For example, the present invention adopts a bath pH control system: in the process of soil remediation, the H ⁺ and OH ^- generated by the oxidation reduction reaction, so the pH of the anode and cathode bath may be strong alkali or strong acid. . However, the strong base or strong acid in the anode and cathode baths tends to corrode the electrode. Therefore, it is necessary to use a pH meter to monitor the pH of the bath and adjust the pH of the bath with an acid-base liquid.

Please refer to Figure 4 again, the electric power soil remediation device 1 further includes an anode electrode tank 2 and a cathode electrode tank 3 connected to an anode and a cathode (for example, a stainless steel rod). The anode electrode groove 2 and the cathode electrode groove 3 are selectively disposed adjacent to each other on both sides of the reaction vessel body 10. That is, the anode electrode tank 2 is disposed on the first side of the reaction tank body 10, and the cathode electrode tank 3 is disposed on the second side of the reaction tank body 10.

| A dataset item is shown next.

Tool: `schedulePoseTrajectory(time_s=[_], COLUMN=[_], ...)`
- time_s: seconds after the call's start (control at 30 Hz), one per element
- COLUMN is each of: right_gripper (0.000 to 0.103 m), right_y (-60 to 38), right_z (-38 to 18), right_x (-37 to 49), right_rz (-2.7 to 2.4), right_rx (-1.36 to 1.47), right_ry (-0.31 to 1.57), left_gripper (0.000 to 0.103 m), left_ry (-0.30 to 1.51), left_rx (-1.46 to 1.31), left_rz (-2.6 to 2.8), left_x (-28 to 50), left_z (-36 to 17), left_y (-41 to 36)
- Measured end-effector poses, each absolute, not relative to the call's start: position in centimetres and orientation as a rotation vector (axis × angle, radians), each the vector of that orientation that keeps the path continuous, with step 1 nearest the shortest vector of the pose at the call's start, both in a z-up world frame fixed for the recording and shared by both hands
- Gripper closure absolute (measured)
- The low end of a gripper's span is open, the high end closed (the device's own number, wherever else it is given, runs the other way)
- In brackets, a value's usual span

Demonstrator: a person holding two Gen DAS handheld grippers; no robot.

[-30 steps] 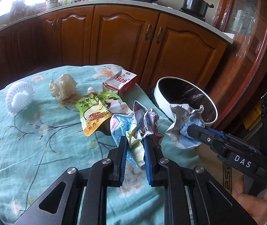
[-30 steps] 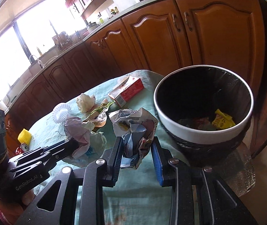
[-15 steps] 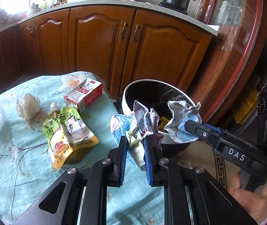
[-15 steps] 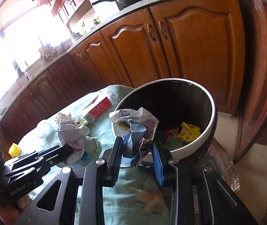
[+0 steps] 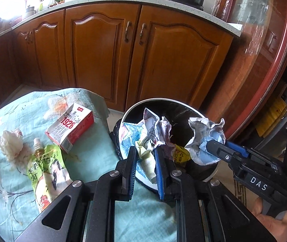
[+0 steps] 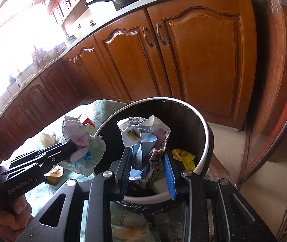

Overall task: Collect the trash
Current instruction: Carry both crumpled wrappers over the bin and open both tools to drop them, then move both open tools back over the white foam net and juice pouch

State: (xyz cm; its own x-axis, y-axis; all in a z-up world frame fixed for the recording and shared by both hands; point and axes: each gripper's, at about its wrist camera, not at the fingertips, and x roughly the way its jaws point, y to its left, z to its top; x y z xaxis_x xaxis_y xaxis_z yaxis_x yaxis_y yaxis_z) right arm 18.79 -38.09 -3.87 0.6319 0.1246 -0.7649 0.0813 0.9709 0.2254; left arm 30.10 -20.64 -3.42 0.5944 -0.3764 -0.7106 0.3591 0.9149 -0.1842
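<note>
Both grippers clamp crumpled paper over the bin (image 6: 205, 125) — left gripper (image 5: 145, 157) pinches one paper wad (image 5: 153, 127) at the rim, right gripper (image 6: 148, 161) grips another wad (image 6: 143, 133) above the opening. Carton (image 5: 70, 129) & juice pouch (image 5: 44, 169) lie on the tablecloth (image 5: 95, 141) — just beside the bin.

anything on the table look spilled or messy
Yes. Around the green juice pouch the floral tablecloth shows yellowish stains and bits, as if something leaked. A crumpled tissue and a red-and-white carton lying on its side also sit loose beside it.
</note>
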Motion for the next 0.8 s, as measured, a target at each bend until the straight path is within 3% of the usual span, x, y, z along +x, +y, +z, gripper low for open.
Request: schedulePoseTrajectory(time_s=[0.3,0.47,0.53,0.7,0.8], right_gripper=[0.071,0.066,0.060,0.050,0.049], right_y=[-38.9,-39.3,-39.4,-39.7,-39.8], right_z=[-4.7,-5.1,-5.2,-5.0,-5.0], right_x=[20.5,21.1,21.1,20.9,20.6], right_rz=[0.006,-0.006,-0.011,-0.010,-0.009], right_rx=[0.236,0.226,0.226,0.242,0.254], right_ry=[0.916,0.930,0.931,0.928,0.922], left_gripper=[0.086,0.083,0.080,0.061,0.057], left_ry=[0.849,0.873,0.889,0.890,0.882], left_rx=[0.000,-0.003,-0.006,-0.017,-0.029], left_rz=[-0.429,-0.433,-0.436,-0.435,-0.429], left_x=[32.8,33.8,33.9,33.8,33.4], left_z=[-4.8,-5.4,-5.5,-5.3,-5.2], left_y=[-22.6,-23.1,-23.1,-23.0,-22.6])
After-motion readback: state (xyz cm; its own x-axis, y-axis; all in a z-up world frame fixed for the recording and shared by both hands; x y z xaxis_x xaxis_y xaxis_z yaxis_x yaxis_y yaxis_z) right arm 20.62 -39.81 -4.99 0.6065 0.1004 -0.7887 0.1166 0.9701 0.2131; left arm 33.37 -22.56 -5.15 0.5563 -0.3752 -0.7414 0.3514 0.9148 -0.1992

Figure 5 is a view showing a first preferred embodiment of the present invention using a movable type A side view of an internal partition suitable for an electrodynamic soil remediation apparatus, and FIG. 6 is a side elevational view showing a first embodiment of the present invention using a movable outer partition suitable for an electrodynamic soil remediation apparatus, which corresponds to the 4 diagram of the electric power soil remediation device. Referring to Figures 4, 5 and 6, the reaction vessel body 10 further includes a movable inner partition 111 and a movable outer partition 112, and the movable inner partition 111 can be selectively assembled to the ring. In the side wall 11, for example, a selectable screw assembly is assembled in the ring side wall 11 to adjust the size and soil treatment of the soil reaction tank 12 by selecting an optimum position of the movable inner partition 111. the amount. In addition, the movable outer partition 112 can be selectively assembled in the ring side wall 11, for example, can be assembled into the ring side wall 11 by screwing assembly, so as to utilize the most selected movable outer partition 112. The preferred setting position adjusts the size of the cathode electrode slot 3.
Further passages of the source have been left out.